"Wenn es dir gut tut, dann komm!"
(Franz von Assisi)In Dunkelheit geboren
Weihnachtsbotschaft
Immer wieder dieselbe Bemerkung. Sobald ich mein Geburtsdatum nenne, höre ich: „Oh, an so einem Tag Geburtstag zu haben ist aber blöd!“ Während ich unweigerlich tief Luft hole und innerlich die Augen verdrehe, versuche ich meinem Gegenüber zu erklären, dass ich es gar nicht so schlimm finde an Heiligabend Geburtstag zu haben. Im Gegenteil: Es ist ein wunderbarer Tag zum Geburtstag haben! Ein Tag mit einer tiefen, spirituellen Bedeutung. Doch meistens habe ich den traurigen Eindruck, dass sich Heiligabend für viele nur an der Oberfläche abspielt.
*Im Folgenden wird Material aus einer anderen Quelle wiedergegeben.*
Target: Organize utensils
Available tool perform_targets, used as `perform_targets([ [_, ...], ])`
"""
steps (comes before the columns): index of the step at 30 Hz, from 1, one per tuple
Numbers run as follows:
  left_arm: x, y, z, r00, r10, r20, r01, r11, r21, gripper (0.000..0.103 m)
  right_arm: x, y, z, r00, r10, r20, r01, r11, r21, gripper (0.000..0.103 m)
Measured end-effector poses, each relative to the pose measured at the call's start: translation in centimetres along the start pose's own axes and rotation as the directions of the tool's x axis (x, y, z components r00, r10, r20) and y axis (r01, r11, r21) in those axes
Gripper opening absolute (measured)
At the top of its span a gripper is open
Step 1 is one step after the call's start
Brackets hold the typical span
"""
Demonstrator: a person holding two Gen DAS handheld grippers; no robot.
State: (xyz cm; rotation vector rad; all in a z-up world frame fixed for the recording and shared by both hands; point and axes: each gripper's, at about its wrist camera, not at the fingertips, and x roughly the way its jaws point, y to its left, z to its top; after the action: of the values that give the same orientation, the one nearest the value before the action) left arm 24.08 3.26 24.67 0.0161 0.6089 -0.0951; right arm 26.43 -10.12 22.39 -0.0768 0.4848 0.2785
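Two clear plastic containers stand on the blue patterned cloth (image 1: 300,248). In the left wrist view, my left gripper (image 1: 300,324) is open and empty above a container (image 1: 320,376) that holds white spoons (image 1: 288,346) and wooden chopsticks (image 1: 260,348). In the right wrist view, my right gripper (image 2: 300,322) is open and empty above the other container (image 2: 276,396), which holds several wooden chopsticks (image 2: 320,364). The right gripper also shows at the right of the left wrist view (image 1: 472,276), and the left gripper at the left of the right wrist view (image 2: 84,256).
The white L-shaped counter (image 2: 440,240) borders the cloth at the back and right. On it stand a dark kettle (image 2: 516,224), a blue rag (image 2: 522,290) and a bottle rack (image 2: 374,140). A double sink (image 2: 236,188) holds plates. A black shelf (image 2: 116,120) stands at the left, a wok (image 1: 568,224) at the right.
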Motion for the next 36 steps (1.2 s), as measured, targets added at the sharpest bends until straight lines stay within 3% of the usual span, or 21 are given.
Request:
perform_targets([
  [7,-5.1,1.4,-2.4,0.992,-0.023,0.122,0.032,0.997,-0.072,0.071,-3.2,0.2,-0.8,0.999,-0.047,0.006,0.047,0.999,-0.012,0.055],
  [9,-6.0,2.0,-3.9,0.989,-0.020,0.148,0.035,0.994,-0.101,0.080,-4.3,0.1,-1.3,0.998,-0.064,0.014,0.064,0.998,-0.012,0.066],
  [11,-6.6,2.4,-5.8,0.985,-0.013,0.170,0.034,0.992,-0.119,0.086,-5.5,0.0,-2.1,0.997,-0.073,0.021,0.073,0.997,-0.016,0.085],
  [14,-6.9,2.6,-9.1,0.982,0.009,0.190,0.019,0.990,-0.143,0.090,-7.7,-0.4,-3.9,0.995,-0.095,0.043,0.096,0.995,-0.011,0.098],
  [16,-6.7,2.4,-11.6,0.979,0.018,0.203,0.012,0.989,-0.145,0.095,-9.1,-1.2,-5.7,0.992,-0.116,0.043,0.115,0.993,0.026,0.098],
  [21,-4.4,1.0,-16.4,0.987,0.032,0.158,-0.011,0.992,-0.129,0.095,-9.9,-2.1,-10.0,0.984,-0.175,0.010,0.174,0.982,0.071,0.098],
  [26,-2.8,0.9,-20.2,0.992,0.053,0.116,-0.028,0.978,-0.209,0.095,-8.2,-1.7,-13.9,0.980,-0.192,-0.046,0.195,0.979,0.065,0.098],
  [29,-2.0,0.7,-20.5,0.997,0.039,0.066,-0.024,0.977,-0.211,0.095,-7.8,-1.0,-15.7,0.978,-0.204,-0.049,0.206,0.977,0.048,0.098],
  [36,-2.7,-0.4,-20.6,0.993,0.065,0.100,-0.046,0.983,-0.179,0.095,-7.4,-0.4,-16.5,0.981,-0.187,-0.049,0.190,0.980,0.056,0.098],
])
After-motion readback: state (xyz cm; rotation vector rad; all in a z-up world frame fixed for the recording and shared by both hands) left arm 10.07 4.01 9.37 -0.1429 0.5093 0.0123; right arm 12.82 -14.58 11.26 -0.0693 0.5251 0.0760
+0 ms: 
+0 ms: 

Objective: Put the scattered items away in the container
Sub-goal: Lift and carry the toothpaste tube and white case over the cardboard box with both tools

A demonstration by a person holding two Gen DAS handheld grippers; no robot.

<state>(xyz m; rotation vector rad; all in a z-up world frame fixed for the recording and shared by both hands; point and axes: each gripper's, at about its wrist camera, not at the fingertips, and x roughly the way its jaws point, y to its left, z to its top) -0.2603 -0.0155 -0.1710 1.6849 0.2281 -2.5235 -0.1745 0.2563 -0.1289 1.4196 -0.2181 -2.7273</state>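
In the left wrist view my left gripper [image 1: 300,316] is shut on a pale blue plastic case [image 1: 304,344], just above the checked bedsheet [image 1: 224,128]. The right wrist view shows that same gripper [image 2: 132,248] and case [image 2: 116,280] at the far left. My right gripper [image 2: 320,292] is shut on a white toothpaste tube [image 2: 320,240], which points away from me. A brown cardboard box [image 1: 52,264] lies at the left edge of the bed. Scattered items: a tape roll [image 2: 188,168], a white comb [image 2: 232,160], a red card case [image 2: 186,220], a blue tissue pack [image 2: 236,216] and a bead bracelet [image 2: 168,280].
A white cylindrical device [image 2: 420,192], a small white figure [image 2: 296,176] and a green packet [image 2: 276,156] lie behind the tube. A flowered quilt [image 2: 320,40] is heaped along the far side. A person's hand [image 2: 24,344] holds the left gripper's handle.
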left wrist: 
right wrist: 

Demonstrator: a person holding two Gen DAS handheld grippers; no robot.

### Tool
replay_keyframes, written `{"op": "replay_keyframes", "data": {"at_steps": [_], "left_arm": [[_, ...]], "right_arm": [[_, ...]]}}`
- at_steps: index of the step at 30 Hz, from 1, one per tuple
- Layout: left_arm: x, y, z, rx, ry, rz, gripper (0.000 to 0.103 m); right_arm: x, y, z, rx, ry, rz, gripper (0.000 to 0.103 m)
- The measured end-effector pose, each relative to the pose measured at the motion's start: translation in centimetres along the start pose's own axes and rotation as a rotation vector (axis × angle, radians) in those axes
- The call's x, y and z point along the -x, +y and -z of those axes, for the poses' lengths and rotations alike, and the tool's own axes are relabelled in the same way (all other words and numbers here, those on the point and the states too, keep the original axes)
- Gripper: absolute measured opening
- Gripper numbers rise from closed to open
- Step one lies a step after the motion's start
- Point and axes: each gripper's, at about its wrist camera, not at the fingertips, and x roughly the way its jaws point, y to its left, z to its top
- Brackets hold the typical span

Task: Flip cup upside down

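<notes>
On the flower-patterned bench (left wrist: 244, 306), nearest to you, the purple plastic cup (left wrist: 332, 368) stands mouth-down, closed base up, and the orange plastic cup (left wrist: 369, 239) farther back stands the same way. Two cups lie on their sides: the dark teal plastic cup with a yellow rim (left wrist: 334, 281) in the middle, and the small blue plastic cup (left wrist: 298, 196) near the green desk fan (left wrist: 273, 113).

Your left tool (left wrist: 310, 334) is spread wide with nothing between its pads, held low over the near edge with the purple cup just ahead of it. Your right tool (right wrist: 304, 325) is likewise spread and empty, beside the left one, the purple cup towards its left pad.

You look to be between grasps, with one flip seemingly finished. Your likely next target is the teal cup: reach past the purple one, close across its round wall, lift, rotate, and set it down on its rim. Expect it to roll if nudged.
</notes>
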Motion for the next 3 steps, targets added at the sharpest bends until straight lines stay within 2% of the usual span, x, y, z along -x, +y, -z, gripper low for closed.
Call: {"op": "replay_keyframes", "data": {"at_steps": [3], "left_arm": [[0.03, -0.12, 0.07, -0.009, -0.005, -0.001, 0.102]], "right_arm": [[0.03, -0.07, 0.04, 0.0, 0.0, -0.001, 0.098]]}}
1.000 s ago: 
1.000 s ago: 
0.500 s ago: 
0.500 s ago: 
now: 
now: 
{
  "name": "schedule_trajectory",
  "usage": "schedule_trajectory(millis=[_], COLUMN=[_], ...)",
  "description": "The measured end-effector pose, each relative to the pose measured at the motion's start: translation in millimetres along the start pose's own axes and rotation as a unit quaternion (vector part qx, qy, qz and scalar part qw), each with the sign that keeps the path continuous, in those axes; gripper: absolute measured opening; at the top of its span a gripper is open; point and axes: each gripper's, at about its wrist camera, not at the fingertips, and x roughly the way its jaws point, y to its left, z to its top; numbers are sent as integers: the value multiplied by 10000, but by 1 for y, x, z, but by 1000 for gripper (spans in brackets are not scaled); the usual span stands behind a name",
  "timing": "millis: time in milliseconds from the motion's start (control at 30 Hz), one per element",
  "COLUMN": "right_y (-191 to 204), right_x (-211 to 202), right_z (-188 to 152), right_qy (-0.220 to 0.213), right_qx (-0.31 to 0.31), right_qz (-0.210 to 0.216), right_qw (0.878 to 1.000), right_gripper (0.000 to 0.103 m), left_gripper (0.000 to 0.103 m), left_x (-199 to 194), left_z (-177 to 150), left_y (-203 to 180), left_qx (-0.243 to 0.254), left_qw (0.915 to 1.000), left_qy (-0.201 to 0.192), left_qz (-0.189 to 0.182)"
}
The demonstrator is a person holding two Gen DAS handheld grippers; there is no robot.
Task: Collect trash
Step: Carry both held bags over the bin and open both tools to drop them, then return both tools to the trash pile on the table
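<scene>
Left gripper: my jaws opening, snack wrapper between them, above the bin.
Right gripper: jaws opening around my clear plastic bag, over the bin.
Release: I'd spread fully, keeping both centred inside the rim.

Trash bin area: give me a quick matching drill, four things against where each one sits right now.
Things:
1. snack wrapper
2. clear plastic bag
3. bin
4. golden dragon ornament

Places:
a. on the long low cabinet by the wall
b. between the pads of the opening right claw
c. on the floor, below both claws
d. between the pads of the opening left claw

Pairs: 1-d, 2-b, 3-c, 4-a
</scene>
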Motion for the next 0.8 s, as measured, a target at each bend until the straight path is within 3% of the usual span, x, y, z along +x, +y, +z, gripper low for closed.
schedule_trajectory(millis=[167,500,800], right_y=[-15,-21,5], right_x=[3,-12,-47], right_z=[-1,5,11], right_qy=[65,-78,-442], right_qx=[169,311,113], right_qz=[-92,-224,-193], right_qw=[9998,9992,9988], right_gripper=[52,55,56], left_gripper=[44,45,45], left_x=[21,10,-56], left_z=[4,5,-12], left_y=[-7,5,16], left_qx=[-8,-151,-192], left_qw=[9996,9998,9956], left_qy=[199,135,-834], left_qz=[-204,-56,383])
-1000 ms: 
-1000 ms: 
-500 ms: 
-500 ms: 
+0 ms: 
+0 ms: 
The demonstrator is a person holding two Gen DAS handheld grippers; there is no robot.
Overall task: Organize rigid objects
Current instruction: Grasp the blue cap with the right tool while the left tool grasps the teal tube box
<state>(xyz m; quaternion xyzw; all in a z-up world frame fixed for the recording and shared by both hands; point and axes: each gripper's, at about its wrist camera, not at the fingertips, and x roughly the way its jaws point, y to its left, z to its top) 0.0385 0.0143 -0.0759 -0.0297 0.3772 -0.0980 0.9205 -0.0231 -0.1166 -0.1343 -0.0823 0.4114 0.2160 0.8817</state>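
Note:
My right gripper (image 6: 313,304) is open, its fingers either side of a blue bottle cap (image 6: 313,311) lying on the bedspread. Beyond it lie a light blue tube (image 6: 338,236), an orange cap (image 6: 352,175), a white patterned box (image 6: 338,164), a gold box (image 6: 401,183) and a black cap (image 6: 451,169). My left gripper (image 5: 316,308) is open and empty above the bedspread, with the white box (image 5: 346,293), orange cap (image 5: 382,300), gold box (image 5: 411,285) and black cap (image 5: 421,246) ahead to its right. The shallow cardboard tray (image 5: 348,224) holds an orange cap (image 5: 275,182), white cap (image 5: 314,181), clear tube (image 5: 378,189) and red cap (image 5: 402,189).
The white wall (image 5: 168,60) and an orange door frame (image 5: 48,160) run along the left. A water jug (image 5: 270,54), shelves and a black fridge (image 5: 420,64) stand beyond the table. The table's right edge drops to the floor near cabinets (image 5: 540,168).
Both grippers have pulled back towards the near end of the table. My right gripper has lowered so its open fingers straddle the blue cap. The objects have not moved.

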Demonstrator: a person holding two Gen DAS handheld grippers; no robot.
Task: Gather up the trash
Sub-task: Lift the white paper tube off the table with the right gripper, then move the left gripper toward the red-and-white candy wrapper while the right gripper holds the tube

Da geht es um Geschenke, um das Weihnachtsessen, die Dekoration, die Musik, Familienbesuche und anderes. Verstehen Sie mich nicht falsch, das hat alles seinen Wert. Aber wenn ich mir nicht die Mühe mache, in die Tiefe dieses Festes hinabzusteigen, dann werde ich Weihnachten nicht wirklich erleben.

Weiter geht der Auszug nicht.